“Dear Sir,” the letter began, primly enough, “The Unfortunate Being whom you befriended last night, is in Desperate Case, and begs that you will come to the little orchard next to the road at eight o’clock punctually, because it is vital that I should have Private Speech with you. Do not fail. Your obliged servant,

“Lydia Daubenay.”

It was plain that Miss Daubenay had written this missive in considerable agitation. Greatly intrigued, Pen enquired the way to Major Daubenay’s house of a baker’s boy, and set off down the dusty road.

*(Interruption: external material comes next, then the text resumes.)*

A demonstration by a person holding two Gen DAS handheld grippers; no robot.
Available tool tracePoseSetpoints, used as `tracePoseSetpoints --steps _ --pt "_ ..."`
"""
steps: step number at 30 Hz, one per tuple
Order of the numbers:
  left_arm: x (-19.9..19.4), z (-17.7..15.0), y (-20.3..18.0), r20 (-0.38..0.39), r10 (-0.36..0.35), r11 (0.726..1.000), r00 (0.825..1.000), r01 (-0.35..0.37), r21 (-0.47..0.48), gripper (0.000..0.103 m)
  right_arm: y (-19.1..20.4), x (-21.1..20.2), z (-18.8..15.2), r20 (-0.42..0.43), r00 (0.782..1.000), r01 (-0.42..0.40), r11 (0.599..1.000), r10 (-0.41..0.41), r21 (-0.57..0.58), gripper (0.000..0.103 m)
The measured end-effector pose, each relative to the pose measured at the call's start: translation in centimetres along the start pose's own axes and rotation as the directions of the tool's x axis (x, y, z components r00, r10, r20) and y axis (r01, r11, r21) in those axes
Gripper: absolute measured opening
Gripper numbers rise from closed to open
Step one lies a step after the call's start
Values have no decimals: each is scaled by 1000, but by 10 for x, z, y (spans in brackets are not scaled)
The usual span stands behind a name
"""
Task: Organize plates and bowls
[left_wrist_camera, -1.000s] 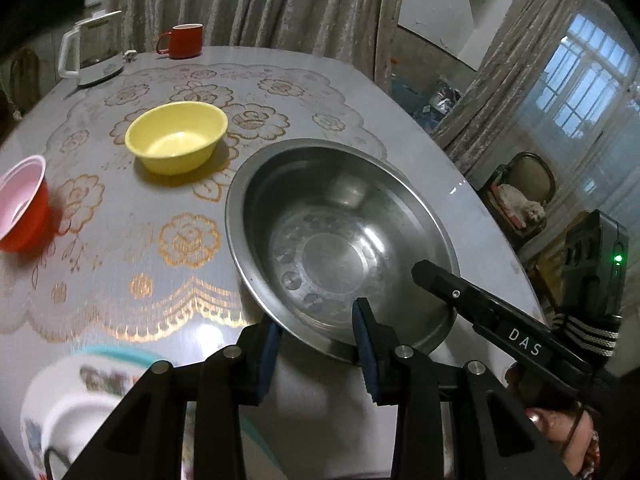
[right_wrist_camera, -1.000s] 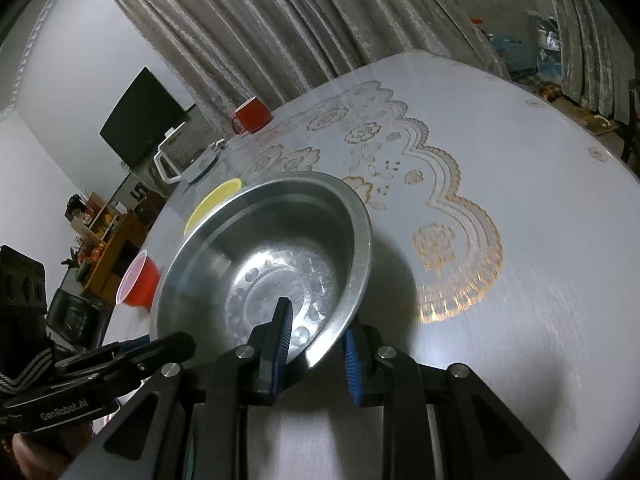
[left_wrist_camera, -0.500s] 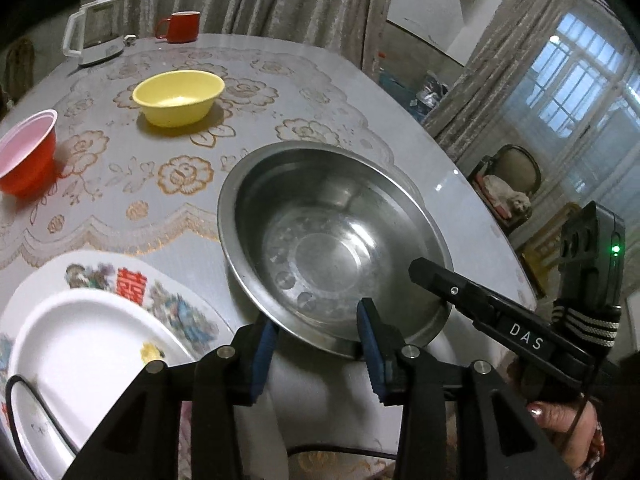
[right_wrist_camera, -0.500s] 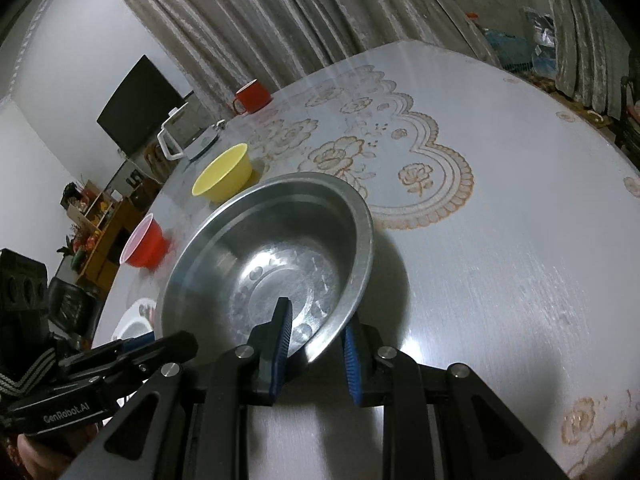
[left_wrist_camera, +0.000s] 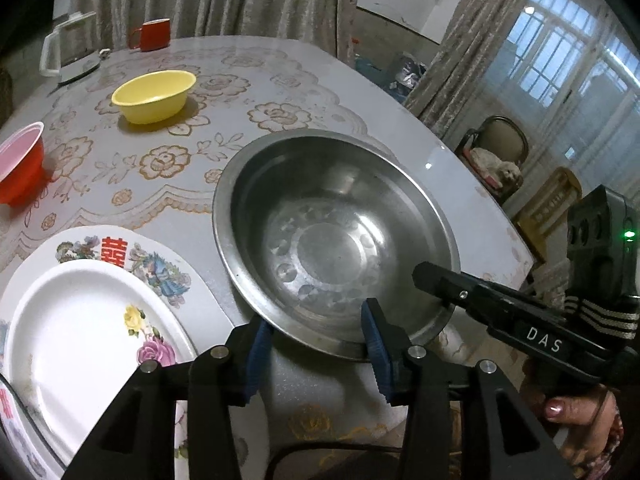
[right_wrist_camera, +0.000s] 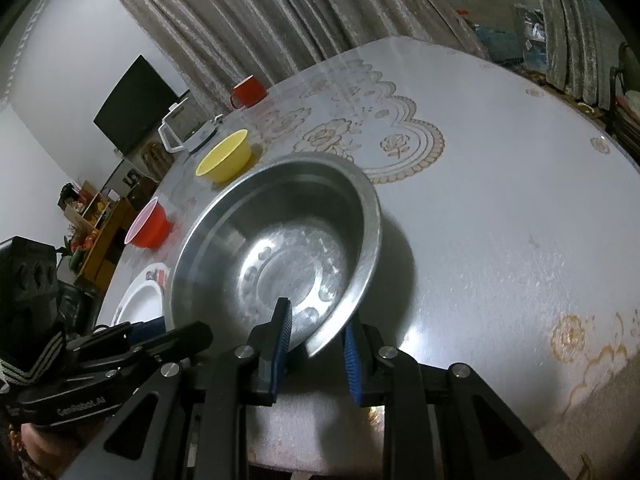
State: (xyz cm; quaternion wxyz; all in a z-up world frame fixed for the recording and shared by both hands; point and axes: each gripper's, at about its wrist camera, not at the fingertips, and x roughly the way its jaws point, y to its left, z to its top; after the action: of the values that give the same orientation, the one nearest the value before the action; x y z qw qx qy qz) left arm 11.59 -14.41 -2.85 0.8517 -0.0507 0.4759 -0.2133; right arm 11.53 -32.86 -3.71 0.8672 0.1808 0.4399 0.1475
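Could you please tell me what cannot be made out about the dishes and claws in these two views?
- Steel bowl: its underside and any table contact are hidden by its own wall in both views.
- White plate: cut off by the left wrist frame edge; in the right wrist view mostly behind the bowl.
- Left claw: its right finger overlaps the rim, but contact is unclear.
- Right claw: it straddles the rim; actual clamping is unclear.

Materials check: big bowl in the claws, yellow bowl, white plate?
Big bowl: looks like stainless steel, brushed grey with bright reflections and a stamped ring pattern in the base. Yellow bowl: probably plastic or melamine, opaque, even colour, dull sheen. White plate: glossy with a printed flower, ceramic or melamine; can't tell which.
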Motion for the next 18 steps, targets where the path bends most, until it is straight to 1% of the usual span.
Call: tracePoseSetpoints --steps 3,6,9,11,12,15,16,18 --pt "-1 1 1 2 -15 1000 1000 15 -1 45 2 1 -3 0 1000 -6 1000 6 13 30" --pt "-7 1 0 5 -27 999 1000 26 18 51 3 -1 -4 7 1000 -12 1000 12 23 33" --pt "-17 -1 -1 11 -39 999 999 39 26 55 -2 -8 -3 32 999 5 999 -6 48 35" --pt "-21 -2 1 12 -43 999 999 43 28 56 -5 -15 0 57 998 30 998 -34 60 37" --pt "-26 -4 3 21 -42 999 999 42 27 59 -7 -19 1 73 996 42 997 -46 66 37" --pt "-42 -5 6 60 -42 999 997 40 35 61 -7 -26 5 100 993 61 996 -68 69 37" --pt "-46 -5 8 68 -44 999 997 42 28 63 -7 -28 7 108 992 65 996 -72 67 37" --pt "-53 -5 16 72 -70 997 995 71 -6 64 -3 -30 10 118 990 72 996 -78 54 37"
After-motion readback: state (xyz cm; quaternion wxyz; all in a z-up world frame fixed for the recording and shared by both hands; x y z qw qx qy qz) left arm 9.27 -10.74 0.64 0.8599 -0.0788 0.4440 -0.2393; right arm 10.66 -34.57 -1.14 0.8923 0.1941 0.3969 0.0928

By the time she had reached the appointed rendezvous it was half-past eight, and Miss Daubenay was pacing up and down impatiently. A thick, high hedge shut the orchard off from sight of the house, and a low wall enclosed it from the road. Pen climbed on to this without much difficulty, and was greeted by an instant accusation: “Oh, you are so late! I have been waiting ages!”

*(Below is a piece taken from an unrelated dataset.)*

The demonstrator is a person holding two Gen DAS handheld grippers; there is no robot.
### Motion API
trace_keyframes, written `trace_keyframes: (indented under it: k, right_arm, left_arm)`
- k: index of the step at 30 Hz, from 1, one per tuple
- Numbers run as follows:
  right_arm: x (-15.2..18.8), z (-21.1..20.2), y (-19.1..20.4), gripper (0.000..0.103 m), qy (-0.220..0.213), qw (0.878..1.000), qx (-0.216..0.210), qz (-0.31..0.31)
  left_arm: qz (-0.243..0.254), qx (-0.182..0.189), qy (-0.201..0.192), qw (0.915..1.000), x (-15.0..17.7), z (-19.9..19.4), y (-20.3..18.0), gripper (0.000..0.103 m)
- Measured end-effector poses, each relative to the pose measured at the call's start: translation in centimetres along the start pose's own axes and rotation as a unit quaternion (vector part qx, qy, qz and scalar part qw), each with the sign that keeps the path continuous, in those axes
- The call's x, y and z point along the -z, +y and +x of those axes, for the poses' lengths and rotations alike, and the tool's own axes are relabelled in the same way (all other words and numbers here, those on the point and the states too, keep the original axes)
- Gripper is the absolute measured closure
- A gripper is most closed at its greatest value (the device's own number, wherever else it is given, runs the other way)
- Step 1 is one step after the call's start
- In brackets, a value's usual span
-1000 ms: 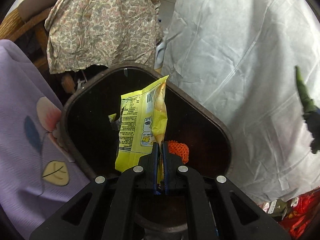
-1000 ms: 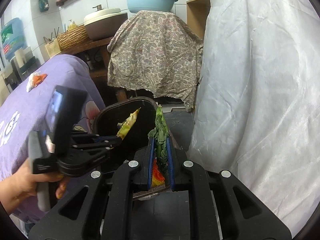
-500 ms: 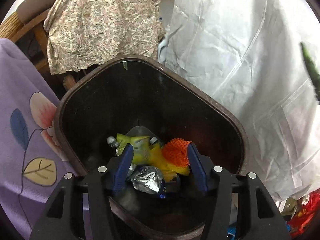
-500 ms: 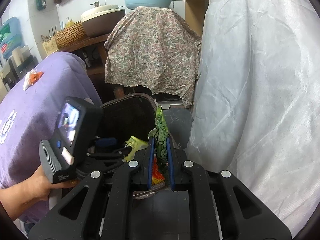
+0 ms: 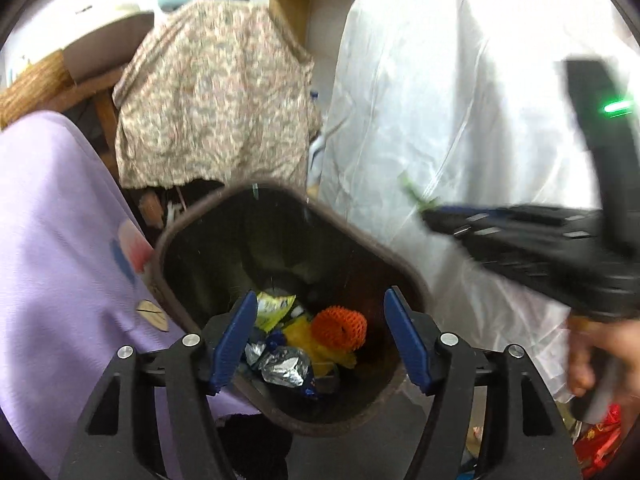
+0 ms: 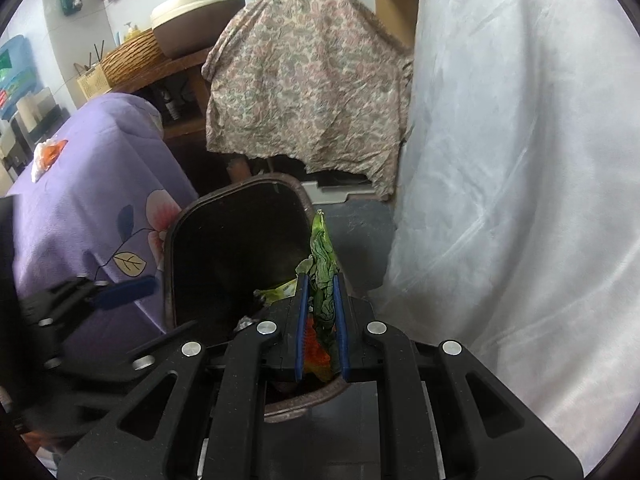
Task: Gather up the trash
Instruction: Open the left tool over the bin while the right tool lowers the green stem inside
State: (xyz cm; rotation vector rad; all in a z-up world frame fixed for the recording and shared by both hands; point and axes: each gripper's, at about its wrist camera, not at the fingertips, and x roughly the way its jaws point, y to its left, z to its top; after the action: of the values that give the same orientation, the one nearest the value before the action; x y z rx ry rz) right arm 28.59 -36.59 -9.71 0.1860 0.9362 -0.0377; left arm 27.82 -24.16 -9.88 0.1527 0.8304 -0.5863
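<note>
My left gripper (image 5: 320, 296) hangs over the dark brown trash bin (image 5: 400, 272), and its jaws are opening with nothing between them. Down in the bin lie a yellow snack wrapper (image 5: 272, 308), an orange foam net (image 5: 340, 326) and crumpled silver foil (image 5: 284, 366). My right gripper (image 6: 319, 278) is shut on a crumpled green wrapper (image 6: 320, 248), held above the bin's right rim (image 6: 304, 200). The right gripper (image 5: 430, 214) also shows blurred at the right of the left wrist view. The left gripper (image 6: 172, 304) shows at the lower left of the right wrist view.
A purple floral cloth (image 6: 88, 184) drapes down left of the bin, with an orange and white scrap (image 6: 48, 154) on top. A white sheet (image 6: 520, 160) hangs on the right. Behind stands furniture under a patterned cloth (image 6: 308, 80). Red packaging (image 5: 600, 436) lies on the floor.
The left gripper let go of the yellow wrapper, which dropped into the bin, then opened wider and drew back upward. The right gripper moved down towards the bin with the green wrapper.
</note>
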Motion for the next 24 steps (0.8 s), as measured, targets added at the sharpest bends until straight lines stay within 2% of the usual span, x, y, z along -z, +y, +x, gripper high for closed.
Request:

“Well, I am sorry, but I came as soon as I had read your letter,” said Pen, jumping down into the orchard. “Why do you wish to see me?”

Miss Daubenay wrung her hands, and uttered in tense accents: “Everything has gone awry. I am quite distracted! I don’t know what to do!”

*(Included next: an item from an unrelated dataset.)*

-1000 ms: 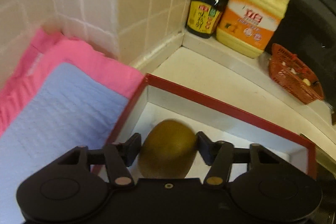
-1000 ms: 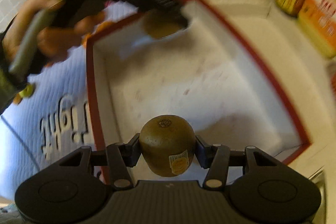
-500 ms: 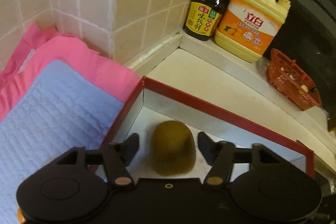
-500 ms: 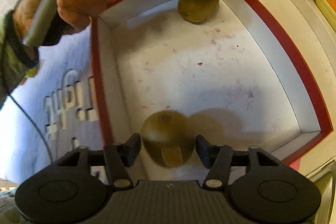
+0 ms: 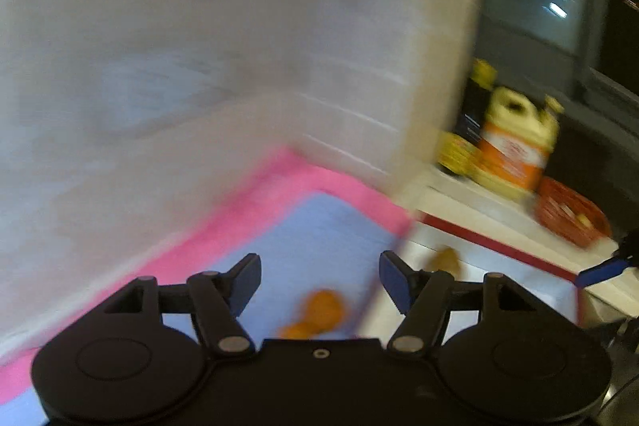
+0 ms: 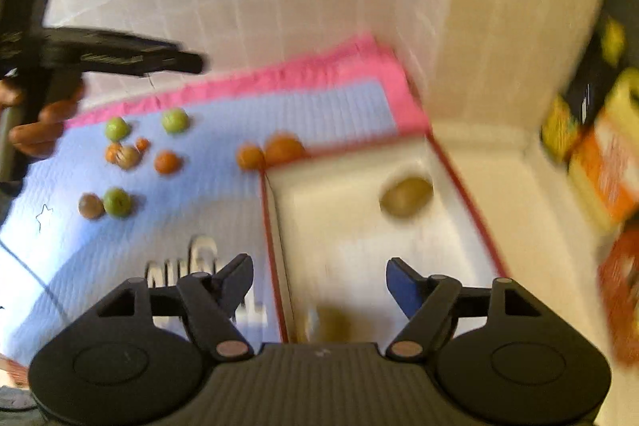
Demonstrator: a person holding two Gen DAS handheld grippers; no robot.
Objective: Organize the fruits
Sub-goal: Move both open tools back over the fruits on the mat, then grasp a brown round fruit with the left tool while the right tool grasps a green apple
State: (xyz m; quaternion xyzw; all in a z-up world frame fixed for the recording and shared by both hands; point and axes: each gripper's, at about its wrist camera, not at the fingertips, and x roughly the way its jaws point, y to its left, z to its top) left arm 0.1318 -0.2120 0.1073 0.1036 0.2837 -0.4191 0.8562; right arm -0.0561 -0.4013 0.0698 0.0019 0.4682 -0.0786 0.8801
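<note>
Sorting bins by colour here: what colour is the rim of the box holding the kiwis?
Red; the box rim shows best in the right wrist view.

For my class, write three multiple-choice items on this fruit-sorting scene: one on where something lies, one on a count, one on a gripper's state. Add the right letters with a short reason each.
1. Where do the two kiwis lie?
A. In the red-rimmed box
B. On the blue mat
C. In the orange basket

2. How many green fruits lie on the blue mat?
A. One
B. Three
C. Six

3. What is between the right gripper jaws?
A. A kiwi, clamped
B. An orange
C. Nothing gripped

Key: 1 A, both kiwis sit on the white floor of the red-rimmed box, one blurred near the gripper. 2 B, three green fruits show on the mat. 3 C, the jaws are opening, clear of the kiwi below.
</note>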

Pen betrayed no particular solicitude at this moving speech, but critically looked Miss Daubenay over.

She was a pretty child, about the same age as Pen herself, but shorter, and much plumper. She had a profusion of nut-brown ringlets, a pair of fawn-like brown eyes, and a soft rosebud of a mouth. She was dressed in a white muslin dress, high-waisted, and frilled about the ankles, and with a great many-pale-blue bows of ribbon with long fluttering ends. She raised her melting eyes to Pen’s face, and breathed: “Can I trust you?”

Miss Creed was a literal-minded female, and instead of responding with promptness and true chivalry, she replied cautiously: “Well, probably you can, but I am not sure till I know what it is that you want.”

Miss Daubenay seemed a little daunted for a moment, and said in a soft moan: “I am in such a taking! I have been very, very silly!”